▶ [What the exercise asks] Return, exactly and in full, the lines of the records below starting at the one with "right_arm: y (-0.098" and ending at the one with "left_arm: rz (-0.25", and no other lines.

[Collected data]
[Start of Attachment]

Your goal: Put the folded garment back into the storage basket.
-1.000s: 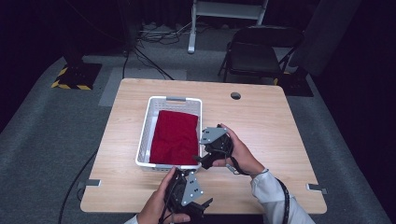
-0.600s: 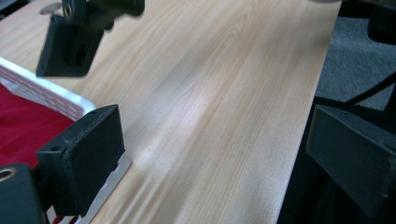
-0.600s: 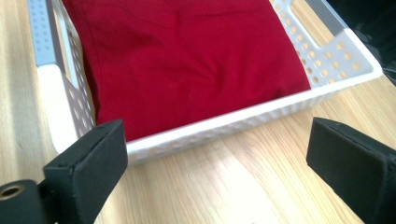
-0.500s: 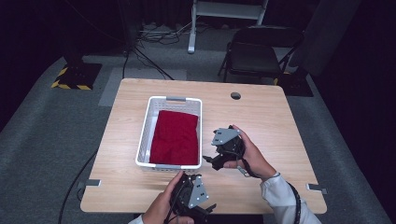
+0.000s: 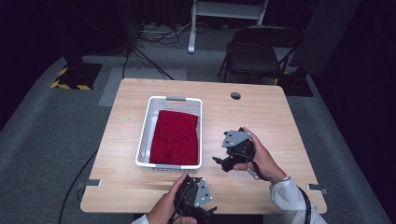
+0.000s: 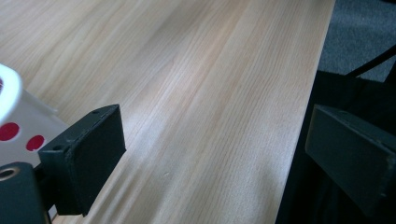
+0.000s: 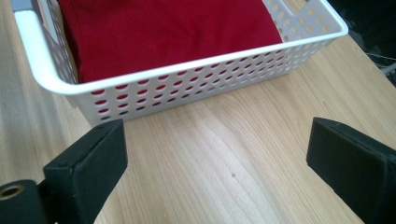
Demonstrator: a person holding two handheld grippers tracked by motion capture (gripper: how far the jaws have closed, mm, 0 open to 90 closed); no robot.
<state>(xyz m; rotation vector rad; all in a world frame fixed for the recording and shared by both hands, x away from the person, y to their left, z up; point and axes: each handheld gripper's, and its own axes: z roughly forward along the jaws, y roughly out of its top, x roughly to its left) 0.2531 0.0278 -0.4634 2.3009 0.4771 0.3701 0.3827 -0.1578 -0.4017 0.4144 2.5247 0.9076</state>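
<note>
A white perforated basket (image 5: 145,135) stands on the wooden table (image 5: 261,116) and holds a folded red cloth (image 5: 175,137). My right gripper (image 5: 219,161) hovers just right of the basket, open, with nothing between its jaws. In the right gripper view the basket (image 7: 187,79) and the red cloth (image 7: 159,28) lie close ahead of my right gripper (image 7: 217,168). My left gripper (image 5: 208,212) is at the table's front edge below the basket, open and empty. The left gripper view has my left gripper (image 6: 215,158) over bare wood, with a corner of the basket (image 6: 14,116) at the left.
A black chair (image 5: 259,51) stands beyond the table's far edge. A small round hole (image 5: 236,95) is in the tabletop near the back. The floor is grey carpet (image 5: 46,140) with cables, and a yellow-black striped plate (image 5: 70,84) lies at the left.
Both hands have drawn back from the basket: the right gripper moved right and slightly toward the person, the left gripper slid to the table's front edge.
</note>
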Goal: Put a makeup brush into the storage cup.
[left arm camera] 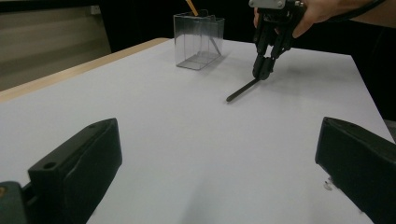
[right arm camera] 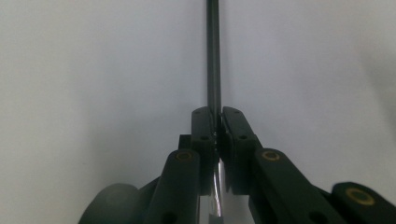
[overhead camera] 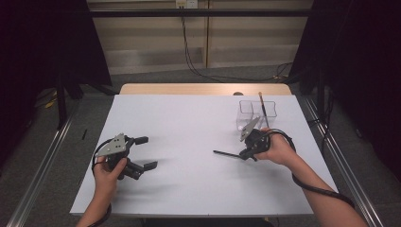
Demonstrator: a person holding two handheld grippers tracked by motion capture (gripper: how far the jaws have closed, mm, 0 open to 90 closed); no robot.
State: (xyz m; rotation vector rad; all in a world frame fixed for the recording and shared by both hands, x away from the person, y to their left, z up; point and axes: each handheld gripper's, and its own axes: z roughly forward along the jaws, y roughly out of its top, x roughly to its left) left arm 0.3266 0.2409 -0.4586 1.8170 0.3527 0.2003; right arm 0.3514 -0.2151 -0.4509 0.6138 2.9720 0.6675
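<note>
The right gripper view showed the right gripper clamped on a thin black, perhaps plastic, stick; the high view placed them near the white tabletop's right edge.

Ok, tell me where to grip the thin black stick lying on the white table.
Grip the thin black stick at one end, coming down from above with jaws across its width: it lies flat and is slender. The right gripper is shut on that near end, the rest pointing away over the white table.

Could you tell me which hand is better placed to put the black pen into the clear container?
Right. The right gripper is already shut on the black pen and sits beside the clear container; the left gripper is open, far across the table.
</note>
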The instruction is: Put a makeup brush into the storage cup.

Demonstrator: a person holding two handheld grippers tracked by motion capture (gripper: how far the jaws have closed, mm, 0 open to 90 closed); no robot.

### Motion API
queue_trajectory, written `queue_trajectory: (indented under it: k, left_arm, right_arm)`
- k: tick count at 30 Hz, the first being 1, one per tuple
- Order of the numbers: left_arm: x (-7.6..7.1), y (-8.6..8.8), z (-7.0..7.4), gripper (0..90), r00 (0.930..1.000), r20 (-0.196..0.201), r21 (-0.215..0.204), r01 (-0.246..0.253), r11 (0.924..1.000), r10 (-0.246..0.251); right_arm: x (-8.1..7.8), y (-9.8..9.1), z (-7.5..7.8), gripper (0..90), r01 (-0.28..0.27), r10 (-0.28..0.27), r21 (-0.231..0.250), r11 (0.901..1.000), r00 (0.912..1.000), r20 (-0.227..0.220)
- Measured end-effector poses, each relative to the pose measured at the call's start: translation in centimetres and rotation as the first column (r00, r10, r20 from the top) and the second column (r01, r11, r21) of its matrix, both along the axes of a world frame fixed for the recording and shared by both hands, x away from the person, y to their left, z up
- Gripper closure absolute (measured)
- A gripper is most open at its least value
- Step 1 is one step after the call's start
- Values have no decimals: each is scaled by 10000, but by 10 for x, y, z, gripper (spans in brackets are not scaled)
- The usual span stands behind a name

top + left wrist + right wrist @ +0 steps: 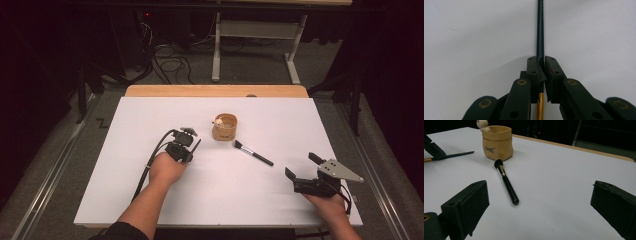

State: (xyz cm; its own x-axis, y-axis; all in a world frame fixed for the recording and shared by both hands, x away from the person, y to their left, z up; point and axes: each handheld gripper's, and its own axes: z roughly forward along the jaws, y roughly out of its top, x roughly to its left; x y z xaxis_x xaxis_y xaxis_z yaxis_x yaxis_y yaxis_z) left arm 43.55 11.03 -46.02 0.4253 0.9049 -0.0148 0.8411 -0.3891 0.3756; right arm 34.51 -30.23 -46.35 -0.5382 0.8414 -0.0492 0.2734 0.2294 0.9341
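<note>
At ten o'clock from the wide-open, empty right claw (300, 167) lies the brush (252, 153), handle nearest. The left claw (541, 68) pinches a thin pencil (540, 30), near the cup (224, 127).

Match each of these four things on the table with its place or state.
1. thin brush
2. makeup brush
3. tan pot
4. right gripper

a. jaws wide apart, nothing between them
b. lying loose on the white board
c. clamped between the left gripper jaws
d. standing upright, small figure on its rim

Pairs: 1-c, 2-b, 3-d, 4-a
</note>
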Motion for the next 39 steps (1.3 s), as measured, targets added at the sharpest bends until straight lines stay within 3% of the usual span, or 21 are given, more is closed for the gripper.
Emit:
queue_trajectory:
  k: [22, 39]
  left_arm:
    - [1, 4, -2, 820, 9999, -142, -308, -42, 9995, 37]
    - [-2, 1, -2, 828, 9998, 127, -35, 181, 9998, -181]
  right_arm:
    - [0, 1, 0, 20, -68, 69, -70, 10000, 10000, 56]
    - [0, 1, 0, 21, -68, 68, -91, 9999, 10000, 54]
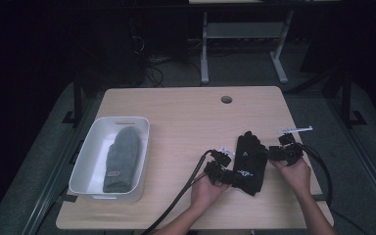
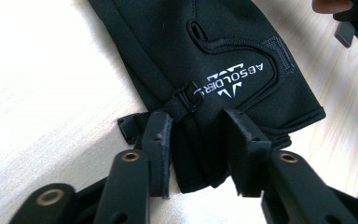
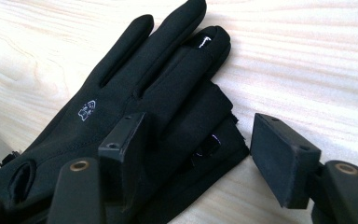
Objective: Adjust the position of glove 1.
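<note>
I see the wooden bench (image 1: 186, 117) carrying everything, and I place the rest by the black glove (image 1: 248, 164) lying flat on it, fingers pointing away from me. Well to the left of the glove sits a white bin (image 1: 89, 161) with a grey mitten (image 1: 122, 159) lying inside it. At the glove's cuff end, my left tool (image 1: 225, 175) has its jaws astride the cuff edge: in the left gripper view (image 2: 198, 140) both pads lie against the fabric on either side, by the small clip, and I read that as a grip on the cuff. On the glove's far right side, my right tool (image 1: 281, 153) is standing wide; in the right gripper view (image 3: 196, 154) one jaw rests over the folded glove fabric, the other hangs clear above bare wood beside it.
</note>
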`<move>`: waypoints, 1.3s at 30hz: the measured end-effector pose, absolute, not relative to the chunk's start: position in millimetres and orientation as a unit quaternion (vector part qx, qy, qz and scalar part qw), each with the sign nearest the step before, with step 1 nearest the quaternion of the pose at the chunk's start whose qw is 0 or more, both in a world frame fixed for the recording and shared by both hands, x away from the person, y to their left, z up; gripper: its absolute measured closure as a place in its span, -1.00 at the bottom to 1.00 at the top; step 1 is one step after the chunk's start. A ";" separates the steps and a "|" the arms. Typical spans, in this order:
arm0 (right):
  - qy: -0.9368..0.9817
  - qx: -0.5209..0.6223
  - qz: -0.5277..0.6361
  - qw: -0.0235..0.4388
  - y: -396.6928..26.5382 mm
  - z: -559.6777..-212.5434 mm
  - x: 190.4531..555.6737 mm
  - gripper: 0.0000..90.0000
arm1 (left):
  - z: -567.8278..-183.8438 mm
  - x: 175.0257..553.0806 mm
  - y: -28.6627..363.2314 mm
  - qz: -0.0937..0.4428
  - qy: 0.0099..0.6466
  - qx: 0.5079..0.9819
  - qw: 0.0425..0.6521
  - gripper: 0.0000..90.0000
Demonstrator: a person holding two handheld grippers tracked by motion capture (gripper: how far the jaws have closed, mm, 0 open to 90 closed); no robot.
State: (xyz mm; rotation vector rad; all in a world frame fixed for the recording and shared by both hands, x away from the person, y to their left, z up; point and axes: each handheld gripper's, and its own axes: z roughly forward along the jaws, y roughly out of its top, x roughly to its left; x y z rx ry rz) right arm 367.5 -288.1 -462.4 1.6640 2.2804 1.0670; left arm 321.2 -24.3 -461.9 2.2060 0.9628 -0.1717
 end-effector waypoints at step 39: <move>0.721 0.541 0.433 0.012 -281.7 -456.4 350.9 0.77 | -452.8 326.5 5.4 -0.085 0.374 0.847 0.369 0.80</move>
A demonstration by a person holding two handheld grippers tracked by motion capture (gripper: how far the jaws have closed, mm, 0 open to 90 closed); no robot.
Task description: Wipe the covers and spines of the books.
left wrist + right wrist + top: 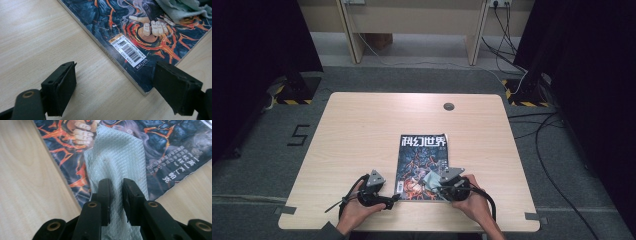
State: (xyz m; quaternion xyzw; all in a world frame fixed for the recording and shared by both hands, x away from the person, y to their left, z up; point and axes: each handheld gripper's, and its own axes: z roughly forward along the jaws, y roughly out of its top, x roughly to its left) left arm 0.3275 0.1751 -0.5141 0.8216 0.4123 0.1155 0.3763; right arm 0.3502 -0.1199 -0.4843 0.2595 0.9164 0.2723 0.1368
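Note:
A magazine with a dark cover streaked in orange lies flat in the near middle of the wooden table. My right gripper hovers over its near right corner, shut on a pale green cloth that drapes forward onto the cover. The cloth shows as a grey-green patch in the high view. My left gripper rests at the magazine's near left corner with its jaws wide open, one on the bare wood and one at the corner. The barcode sits just beyond them.
A small round grommet is set in the table's far side. Cables run over the floor to the right. A wooden bench stands beyond the table, and dark curtains hang at both sides.

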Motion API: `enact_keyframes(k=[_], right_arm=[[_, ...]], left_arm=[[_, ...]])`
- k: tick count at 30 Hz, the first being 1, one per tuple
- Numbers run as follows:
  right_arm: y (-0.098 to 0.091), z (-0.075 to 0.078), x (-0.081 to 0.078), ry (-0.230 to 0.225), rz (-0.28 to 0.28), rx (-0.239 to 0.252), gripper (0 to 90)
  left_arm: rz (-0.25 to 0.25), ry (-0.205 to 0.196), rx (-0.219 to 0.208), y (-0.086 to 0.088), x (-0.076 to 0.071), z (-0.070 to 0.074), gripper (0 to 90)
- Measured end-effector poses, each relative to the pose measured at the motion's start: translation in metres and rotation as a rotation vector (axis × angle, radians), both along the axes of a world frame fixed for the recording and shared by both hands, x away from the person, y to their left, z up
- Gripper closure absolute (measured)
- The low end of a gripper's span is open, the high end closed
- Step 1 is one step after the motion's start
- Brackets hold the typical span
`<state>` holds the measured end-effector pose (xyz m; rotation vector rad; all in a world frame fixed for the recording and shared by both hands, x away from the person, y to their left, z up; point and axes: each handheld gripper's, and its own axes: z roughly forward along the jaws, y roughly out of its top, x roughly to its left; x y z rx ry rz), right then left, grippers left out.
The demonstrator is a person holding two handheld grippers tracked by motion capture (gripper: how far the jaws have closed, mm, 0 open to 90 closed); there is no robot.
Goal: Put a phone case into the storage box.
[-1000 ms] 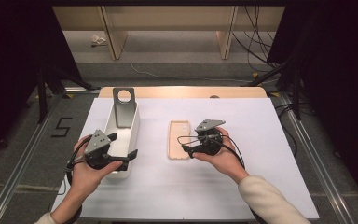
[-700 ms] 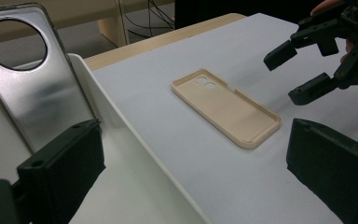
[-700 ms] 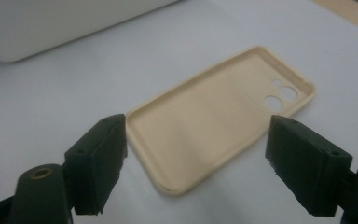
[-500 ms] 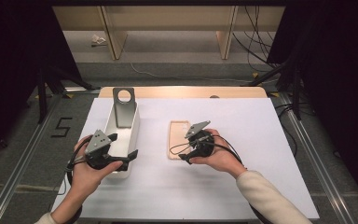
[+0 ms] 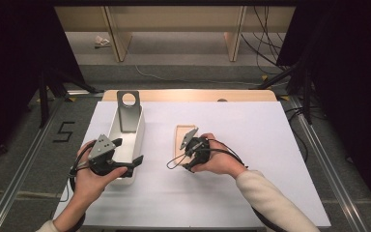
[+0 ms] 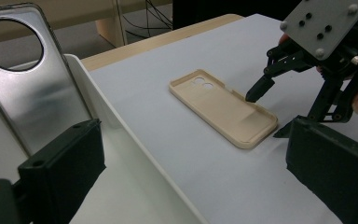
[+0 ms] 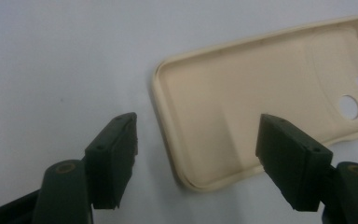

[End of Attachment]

▶ [Solution]
  right_arm: y (-0.098 to 0.091), z (-0.075 to 0.078), x (-0.081 to 0.078), ry (-0.230 to 0.225), rz (-0.28 to 0.28), rx (-0.239 to 0.252), gripper (0 to 90)
  left_arm: rz (-0.25 to 0.25), ry (-0.205 to 0.196), rx (-0.219 to 0.208), y (-0.086 to 0.088), x (-0.076 to 0.071), z (-0.070 to 0.074), gripper (0 to 90)

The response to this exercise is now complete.